25 April 2024

We must urgently call on government for humane, compassionate treatment of refugees  

Marchers at the No One Left Behind rally. Picture: Jacob Andrewartha 

By Audrey Statham 

9 November 2022

It was taken as a sign of hope by refugee communities, advocates and supporters when the Labor party won the recent federal election that a more humane and compassionate approach would now be taken towards refugee policy and the treatment of refugees and people seeking asylum in this country.  

Labor was quick to make good on one of the commitments it made concerning refugees in the lead up to 21 May. In August, the Labor government gave permanent visas to the Tamil Nadesalingam family from Sri Lanka who were finally allowed to go home for good to Bilolea, Queensland. However, they haven’t yet honoured their other election promises to refugees. 

The first promise was to grant permanent visas to refugees on temporary protection visas, known as TPVs and SHEVs. The second was to address the flaws in the “Fast Track” system established by the Coalition government for assessing people’s claims for protection, and to implement a new efficient process for re-assessing the claims of people denied the right to fair and proper review of government decisions under the previous system.  

The majority of those on temporary protection visas and those waiting for their claims for asylum to be assessed have been living in limbo for more than nine years. About 19,000 people on temporary protection visas have been recognised as refugees. Yet they live in a constant state of uncertainty due to the temporary nature of their visas and without ability to reunite with their families.  

Around 10,000 people whose claims were assessed under the Fast Track system are on bridging visas which include access to Medicare and work rights, but no eligibility for income support. This leaves them living in poverty, vulnerable to destitution and without dignity as they’re reduced to dependency on charities which are overstretched. 

Expectation was very high that Labor would make all the changes it had promised to make for refugees while it was in opposition in a timely fashion. It is now more than 200 days since Labor came to power, and yet refugees on temporary protection visas and people seeking asylum on bridging visas continue to be kept in limbo and in the dark about their future – apparently forgotten by Labor. In stark contrast to its election promises, this delay by the Labor Government appears callous and inhumane. 

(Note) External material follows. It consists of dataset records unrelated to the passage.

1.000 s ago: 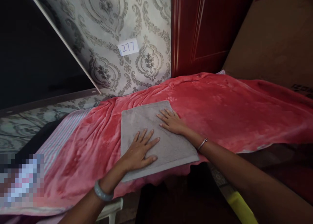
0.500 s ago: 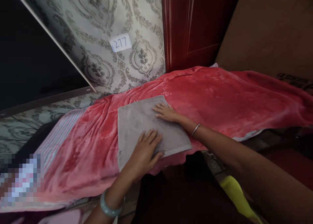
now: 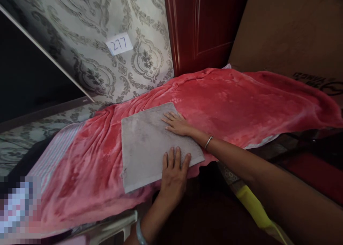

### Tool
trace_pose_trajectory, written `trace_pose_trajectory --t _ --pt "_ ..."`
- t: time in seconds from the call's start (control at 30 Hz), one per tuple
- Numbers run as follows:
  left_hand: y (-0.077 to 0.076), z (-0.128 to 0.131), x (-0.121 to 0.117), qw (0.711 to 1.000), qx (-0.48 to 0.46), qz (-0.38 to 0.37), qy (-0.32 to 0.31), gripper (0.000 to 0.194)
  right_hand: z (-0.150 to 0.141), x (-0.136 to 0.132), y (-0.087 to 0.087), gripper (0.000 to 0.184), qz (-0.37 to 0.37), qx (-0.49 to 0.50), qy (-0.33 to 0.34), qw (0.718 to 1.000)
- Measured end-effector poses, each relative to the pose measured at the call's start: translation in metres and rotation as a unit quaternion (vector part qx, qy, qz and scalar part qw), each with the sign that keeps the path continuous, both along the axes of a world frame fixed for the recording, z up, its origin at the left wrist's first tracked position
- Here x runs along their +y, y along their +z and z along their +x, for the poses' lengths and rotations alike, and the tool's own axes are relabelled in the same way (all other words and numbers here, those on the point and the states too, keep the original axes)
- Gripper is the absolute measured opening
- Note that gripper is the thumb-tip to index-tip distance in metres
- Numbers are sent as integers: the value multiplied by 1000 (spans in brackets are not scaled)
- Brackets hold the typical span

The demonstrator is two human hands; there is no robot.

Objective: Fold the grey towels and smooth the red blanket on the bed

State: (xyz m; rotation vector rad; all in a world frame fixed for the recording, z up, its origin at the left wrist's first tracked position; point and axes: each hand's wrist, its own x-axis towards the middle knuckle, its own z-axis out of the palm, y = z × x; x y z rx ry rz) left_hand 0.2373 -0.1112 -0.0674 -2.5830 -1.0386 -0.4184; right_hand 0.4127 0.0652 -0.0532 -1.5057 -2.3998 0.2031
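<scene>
A grey cloth [image 3: 144,141], roughly square, lies spread out on a red plush blanket [image 3: 227,105]. My left hand [image 3: 174,173] rests on the cloth's near edge, its fingers stretched out and a little apart, with a pale bangle at the wrist. Toward the cloth's far right edge, my right hand [image 3: 177,124] lies flat with fingers spread; a thin silver bracelet [image 3: 208,142] circles that wrist. Neither hand grips anything. The cloth looks mostly smooth, with faint creases near the right hand.
Behind the blanket are a patterned wall with a paper marked 277 [image 3: 119,44], a dark red wooden panel [image 3: 203,23] and a large brown cardboard sheet [image 3: 289,30]. A dark screen [image 3: 32,70] stands at left. Something yellow [image 3: 250,205] shows below my right arm.
My left hand has slid right along the cloth's near edge, and its fingers now point away from me. My right hand stays flat in place. The view has shifted slightly.
</scene>
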Motion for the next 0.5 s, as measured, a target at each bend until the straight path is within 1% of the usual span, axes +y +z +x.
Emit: trace_pose_trajectory --t 0.07,0.13,0.2,0.27,0.4,0.5 --pt "2 9 5 1000 5 -14 -7 54 1 2 0 61 -11 0 1 1000" --pt "2 20 10 999 19 -26 -22 56 1 2 1 61 -24 -1 0 1000" --pt "-4 32 12 999 28 -18 -30 60 1 1 3 61 -29 -1 -3 1000" --pt "-13 40 11 999 20 4 -27 61 1 -1 5 61 -27 -3 -3 1000" --pt "-29 43 8 998 -17 44 -44 63 1 -4 6 60 -16 -4 0 1000" --pt "-32 40 4 996 -42 40 -65 61 1 -5 4 60 -6 0 0 1000"
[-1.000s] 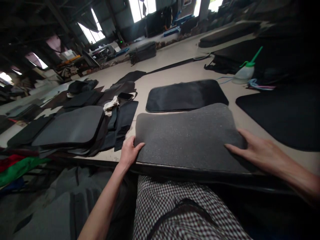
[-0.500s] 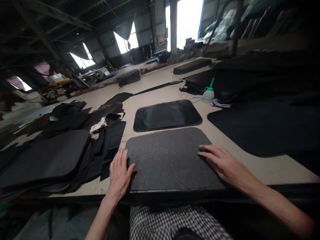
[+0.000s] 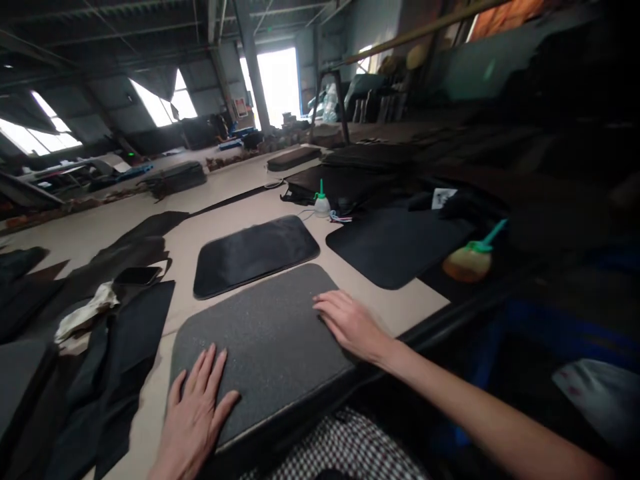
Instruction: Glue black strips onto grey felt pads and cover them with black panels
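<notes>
A grey speckled foam pad [image 3: 265,340] with rounded corners lies at the near edge of the long beige table [image 3: 210,233]. My left hand [image 3: 195,417] lies flat on the pad's near left corner, fingers spread and open. My right hand [image 3: 350,323] rests palm down on the pad's right edge, fingers stretched out and holding nothing. Just behind the pad lies a black rounded panel [image 3: 253,253].
Black fabric pieces [image 3: 125,333], a crumpled white cloth [image 3: 85,313] and a phone [image 3: 137,275] lie at the left. To the right are a large black mat [image 3: 395,243], a white glue bottle with green nozzle [image 3: 321,200] and an orange one [image 3: 470,257]. Stacks of dark panels [image 3: 350,170] stand farther back.
The view has swung right and up. My left hand moved from gripping the pad's left edge to lying flat on it. My right hand slid along the pad's right edge.
</notes>
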Demonstrator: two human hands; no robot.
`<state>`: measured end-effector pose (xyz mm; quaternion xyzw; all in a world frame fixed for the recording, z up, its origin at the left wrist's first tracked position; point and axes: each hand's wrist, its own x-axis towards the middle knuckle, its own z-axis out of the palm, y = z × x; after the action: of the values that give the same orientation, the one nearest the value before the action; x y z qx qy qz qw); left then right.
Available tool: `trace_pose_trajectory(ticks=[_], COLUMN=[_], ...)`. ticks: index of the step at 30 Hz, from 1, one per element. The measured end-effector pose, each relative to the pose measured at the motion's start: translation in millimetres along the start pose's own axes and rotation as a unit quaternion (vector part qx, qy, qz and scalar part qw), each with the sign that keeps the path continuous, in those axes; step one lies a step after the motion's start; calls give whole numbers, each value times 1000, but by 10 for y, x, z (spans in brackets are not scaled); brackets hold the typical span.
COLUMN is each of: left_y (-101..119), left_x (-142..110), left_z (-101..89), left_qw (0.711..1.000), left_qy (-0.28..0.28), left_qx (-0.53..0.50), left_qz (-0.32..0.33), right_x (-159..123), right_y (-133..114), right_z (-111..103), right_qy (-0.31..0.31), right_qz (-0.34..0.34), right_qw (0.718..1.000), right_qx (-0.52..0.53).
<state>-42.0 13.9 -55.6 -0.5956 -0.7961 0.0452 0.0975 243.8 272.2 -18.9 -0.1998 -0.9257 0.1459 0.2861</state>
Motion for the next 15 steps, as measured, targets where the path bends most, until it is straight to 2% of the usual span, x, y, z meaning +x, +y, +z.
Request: trace_pose_trajectory(ticks=[4,7,10,15], left_y=[14,12,5,10], left_x=[-14,-14,-6,-25], left_z=[-3,3,2,-44], left_qw=[1000,1000,1000,1000], left_qy=[5,2,-4,7], left_qx=[6,5,1,7], left_qz=[-6,-1,0,-1], right_x=[238,308,208,-94], right_y=[-604,-869,-893,-654], right_z=[384,655,723,486], right_qy=[-55,-84,-99,-80], right_qz=[-64,-67,-29,29], right_qw=[996,993,993,994], right_qx=[-19,-41,-62,-75])
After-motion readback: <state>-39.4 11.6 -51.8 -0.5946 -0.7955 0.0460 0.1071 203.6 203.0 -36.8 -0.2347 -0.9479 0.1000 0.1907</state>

Read more: New hope for action on refugees, climate and Indigenous Australians

For that reason, the Social Responsibilities Committee of the Anglican Diocese of Melbourne endorsed the No one Left Behind rally by Refugee Action Collective (Victoria) which took place on Saturday 5 November. 

Hundreds of people including refugees, people seeking asylum and their supporters attended the rally. Speakers included Nazir Yousafi, the Victorian Afghan Associations Network, Nos Hosseini, Iranian Women’s Association, Pauline Brown from Labor for Refugees Victoria and Samantha Ratnam, MP and leader of Victorian Greens.  

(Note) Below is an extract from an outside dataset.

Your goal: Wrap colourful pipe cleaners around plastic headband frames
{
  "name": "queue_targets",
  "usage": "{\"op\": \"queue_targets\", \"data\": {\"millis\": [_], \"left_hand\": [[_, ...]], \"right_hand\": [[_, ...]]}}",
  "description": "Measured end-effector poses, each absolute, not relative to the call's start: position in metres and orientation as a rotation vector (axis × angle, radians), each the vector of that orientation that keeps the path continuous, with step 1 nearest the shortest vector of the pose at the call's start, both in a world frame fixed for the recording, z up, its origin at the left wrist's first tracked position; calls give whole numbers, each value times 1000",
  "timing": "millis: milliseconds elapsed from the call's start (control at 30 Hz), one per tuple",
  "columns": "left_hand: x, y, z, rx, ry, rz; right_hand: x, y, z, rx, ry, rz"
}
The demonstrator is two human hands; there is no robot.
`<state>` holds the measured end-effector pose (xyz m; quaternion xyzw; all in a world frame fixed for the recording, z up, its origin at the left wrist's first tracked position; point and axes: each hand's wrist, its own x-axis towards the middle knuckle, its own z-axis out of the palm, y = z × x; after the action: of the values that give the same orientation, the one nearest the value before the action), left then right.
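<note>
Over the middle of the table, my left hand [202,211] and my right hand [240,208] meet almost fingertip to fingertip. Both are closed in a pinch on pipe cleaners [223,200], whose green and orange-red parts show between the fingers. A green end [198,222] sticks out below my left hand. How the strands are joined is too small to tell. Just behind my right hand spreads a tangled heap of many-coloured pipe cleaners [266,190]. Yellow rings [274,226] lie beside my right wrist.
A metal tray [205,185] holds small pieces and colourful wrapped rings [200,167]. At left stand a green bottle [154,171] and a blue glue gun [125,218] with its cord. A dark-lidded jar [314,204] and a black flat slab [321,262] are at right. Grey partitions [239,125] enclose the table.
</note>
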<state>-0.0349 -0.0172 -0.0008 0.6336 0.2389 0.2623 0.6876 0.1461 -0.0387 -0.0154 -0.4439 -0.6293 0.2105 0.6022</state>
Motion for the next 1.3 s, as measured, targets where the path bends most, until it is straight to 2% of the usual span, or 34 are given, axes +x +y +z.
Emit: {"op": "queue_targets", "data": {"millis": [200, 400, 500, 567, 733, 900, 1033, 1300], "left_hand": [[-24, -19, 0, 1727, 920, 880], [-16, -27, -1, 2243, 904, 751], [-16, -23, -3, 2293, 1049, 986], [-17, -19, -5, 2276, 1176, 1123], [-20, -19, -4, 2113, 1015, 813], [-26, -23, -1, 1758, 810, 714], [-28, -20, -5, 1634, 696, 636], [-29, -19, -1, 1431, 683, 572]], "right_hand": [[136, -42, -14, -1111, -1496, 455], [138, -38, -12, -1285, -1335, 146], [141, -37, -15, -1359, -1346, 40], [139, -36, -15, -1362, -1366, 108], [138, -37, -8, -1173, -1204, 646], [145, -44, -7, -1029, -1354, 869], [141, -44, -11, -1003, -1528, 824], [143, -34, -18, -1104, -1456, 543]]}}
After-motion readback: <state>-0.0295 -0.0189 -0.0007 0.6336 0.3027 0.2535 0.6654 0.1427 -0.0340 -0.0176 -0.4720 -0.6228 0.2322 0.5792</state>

It was an important opportunity to send a clear and urgent message to federal Labor that Australians want a more humane and compassionate country for refugees, and to call on Labor politicians to get on with the job of holding to the commitments they made to refugees.  

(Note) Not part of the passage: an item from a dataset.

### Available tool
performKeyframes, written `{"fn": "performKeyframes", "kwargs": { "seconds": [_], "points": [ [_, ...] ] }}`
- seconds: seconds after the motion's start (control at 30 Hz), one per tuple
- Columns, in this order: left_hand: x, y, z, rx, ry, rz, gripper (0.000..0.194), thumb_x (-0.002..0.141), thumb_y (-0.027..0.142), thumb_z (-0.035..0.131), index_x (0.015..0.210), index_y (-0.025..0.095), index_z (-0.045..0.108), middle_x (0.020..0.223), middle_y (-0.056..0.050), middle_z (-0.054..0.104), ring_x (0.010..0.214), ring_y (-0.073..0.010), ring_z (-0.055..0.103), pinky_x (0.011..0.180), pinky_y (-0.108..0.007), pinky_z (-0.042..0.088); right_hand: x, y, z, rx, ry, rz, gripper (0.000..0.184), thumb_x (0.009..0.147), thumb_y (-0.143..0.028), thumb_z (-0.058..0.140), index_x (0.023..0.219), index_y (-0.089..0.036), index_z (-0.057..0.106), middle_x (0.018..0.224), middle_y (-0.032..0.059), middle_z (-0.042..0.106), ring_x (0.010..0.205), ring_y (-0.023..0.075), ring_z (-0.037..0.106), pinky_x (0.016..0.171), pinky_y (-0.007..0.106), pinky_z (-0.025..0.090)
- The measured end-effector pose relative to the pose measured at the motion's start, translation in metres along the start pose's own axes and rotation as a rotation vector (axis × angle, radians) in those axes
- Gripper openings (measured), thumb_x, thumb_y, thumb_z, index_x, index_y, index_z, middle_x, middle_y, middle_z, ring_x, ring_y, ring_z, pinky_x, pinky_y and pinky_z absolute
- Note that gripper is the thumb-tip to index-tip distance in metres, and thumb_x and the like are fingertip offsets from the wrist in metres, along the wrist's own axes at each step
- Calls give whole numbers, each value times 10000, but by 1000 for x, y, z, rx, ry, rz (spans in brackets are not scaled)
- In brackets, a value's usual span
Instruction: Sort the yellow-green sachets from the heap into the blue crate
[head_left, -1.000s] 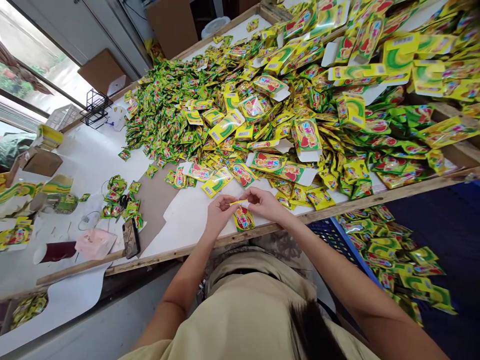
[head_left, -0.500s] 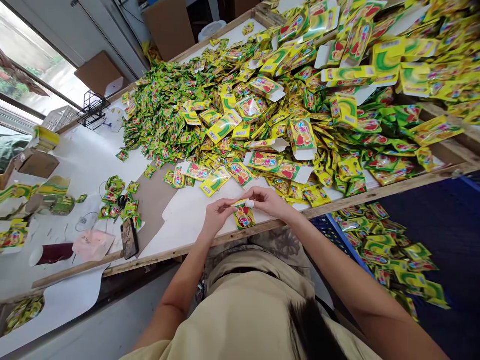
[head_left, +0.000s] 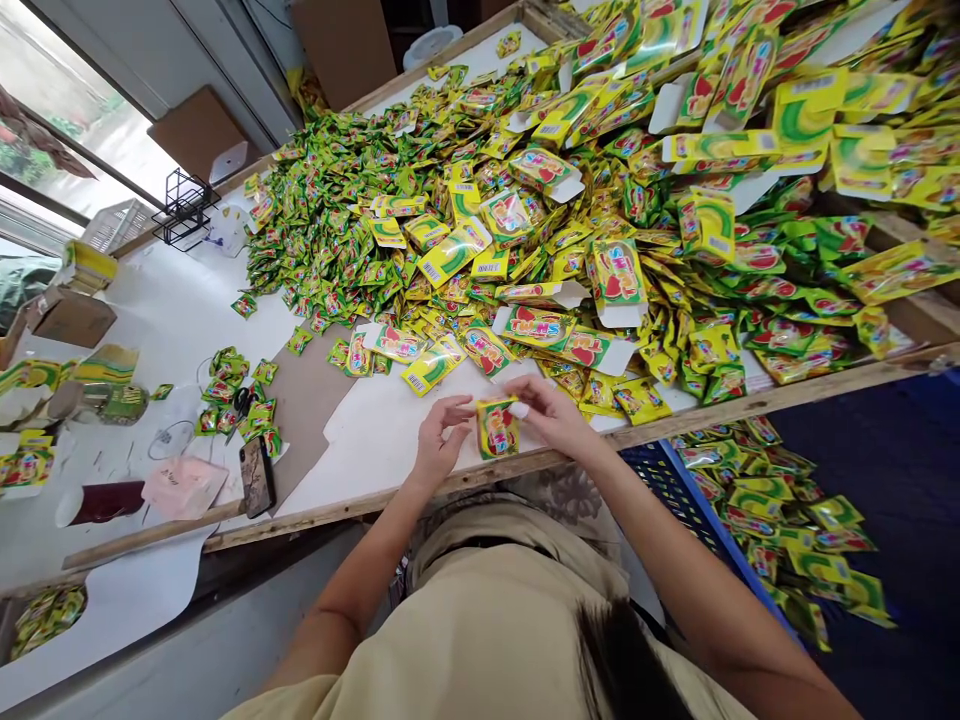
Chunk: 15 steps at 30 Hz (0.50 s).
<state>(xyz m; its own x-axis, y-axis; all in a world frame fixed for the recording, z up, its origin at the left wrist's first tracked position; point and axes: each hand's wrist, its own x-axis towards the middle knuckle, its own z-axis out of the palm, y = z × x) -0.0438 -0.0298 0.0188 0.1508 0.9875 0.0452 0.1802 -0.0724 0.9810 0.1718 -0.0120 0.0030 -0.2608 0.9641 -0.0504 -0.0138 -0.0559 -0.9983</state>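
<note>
In front of my body, at the table's near edge, a small yellow-and-green candy box (head_left: 498,430) with red fruit pictures stands upright. My right hand (head_left: 553,418) grips its right side, and something white shows at the thumb tip. Just left of the box is my left hand (head_left: 442,438), fingers curved and apart, with a narrow gap to the box. Beyond the hands lie more printed boxes, among them a yellow box with a barcode (head_left: 433,366) and a long box with an open white flap (head_left: 536,326).
A large heap of small green candy packets (head_left: 322,210) covers the table's back. A phone (head_left: 258,477), scissors (head_left: 243,401), a pink bag (head_left: 184,487) and a dark red cup (head_left: 101,503) lie at left. Below right, a blue crate (head_left: 701,515) holds filled packets.
My left hand has let go of the box and drawn slightly left. My right hand has shifted a little right with the box, whose top edge is now closed.
</note>
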Motion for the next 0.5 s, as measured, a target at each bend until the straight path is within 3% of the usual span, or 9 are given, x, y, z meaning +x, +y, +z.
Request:
{"fn": "performKeyframes", "kwargs": {
  "seconds": [0.13,0.2,0.27,0.37,0.43,0.5],
  "points": [
    [11,-2,-2,113,174,-32,270,851,399,564,1023,198,619,1050,-91,649,922,-180,616,811,-311,489,-36,12,-36,142,290,75,631,754,-785,300,1155,-343,505,919,81,617,690,213,576,557,346,443],
    [20,-3,2,220,141,-37,225,849,375,565,961,192,635,985,-89,657,904,-185,606,787,-308,487,-52,15,-49,185,367,32,678,742,-815,235,1194,-372,478,884,81,620,630,204,559,525,348,431],
    [29,-3,12,319,53,-4,225,854,348,555,999,191,627,999,-95,645,921,-196,595,779,-316,493,-57,14,-55,167,377,-11,586,769,-751,370,1167,-344,509,883,73,637,663,202,584,594,360,473],
    [45,0,36,526,-42,137,313,838,314,576,1131,203,584,1153,-110,587,1101,-234,530,926,-389,458,-46,5,-52,-136,344,-37,346,799,-507,574,1032,-252,597,914,72,662,792,219,622,744,393,502],
    [55,2,52,697,-59,206,426,805,312,623,1215,222,546,1314,-124,489,1252,-276,422,1039,-462,366,-34,-3,-47,-493,320,-71,213,815,-355,578,965,-213,628,942,85,660,879,241,608,806,412,486],
    [63,4,63,830,-82,221,492,771,324,665,1241,241,542,1419,-128,385,1341,-319,311,1081,-506,300,-25,-8,-42,-863,304,-72,212,800,-232,555,989,-183,638,1018,121,640,977,285,564,840,438,459]
  ]
}}
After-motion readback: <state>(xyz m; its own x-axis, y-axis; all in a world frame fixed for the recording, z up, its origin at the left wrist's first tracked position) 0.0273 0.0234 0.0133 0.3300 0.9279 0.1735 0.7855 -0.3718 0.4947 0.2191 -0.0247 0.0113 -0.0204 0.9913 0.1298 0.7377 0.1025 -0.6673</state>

Read more: Call for government to fulfil moral responsibility to refugees

Melbourne Anglicans can show our support for refugees and people seeking asylum at these upcoming events which are happening in November: 

Thursday 10 November, 7.30pm: ‘Sparrows of Kabul’ is a song cycle that explores Australia’s long involvement in Afghanistan with Afghan musicians on stage. The Grand Hall, Kingston’s Arts Centre, Nepean Highway, Moorabbin. This is a free event that you need to book for at: kingstonarts.com.au/PERFORMANCE/MUSIC/Sparrows-of-Kabul  

Saturday 12 November, 2.00pm: ‘Art Meets Activism: Art Auction Fundraiser Supporting Refugees’ is a public auction of works donated by leading artists highlighting the need to treat refugees and people seeking asylum with dignity and compassion. Three artists with lived experience as refugees have contributed artworks and will receive 100 per cent of the sale price. Meat Market Stables, 2 Wreckyn Street, North Melbourne (doors open for viewing at midday), the details can be found at: artmeetsactivism.com  

Tuesday 29 November, 11.00am: ‘Canberra Convergence for Refugees’ is being organised by a coalition of refugee groups and advocates who will travel to Canberra to call for Labor to fulfil its election promises to refugees on TPVs and SHEVs and people on bridging visas whose claims were assessed under the Fast Track system. A bus will leave from Melbourne on Monday night and arrive back in Melbourne late on Tuesday night. Book a seat on the bus by 5pm on Wednesday 23 November at: trybooking.com/CEBVS  

Dr Audrey Statham is a member of Social Responsibilities Committee of the Anglican Diocese of Melbourne, and a parishioner at St Mary’s North Melbourne.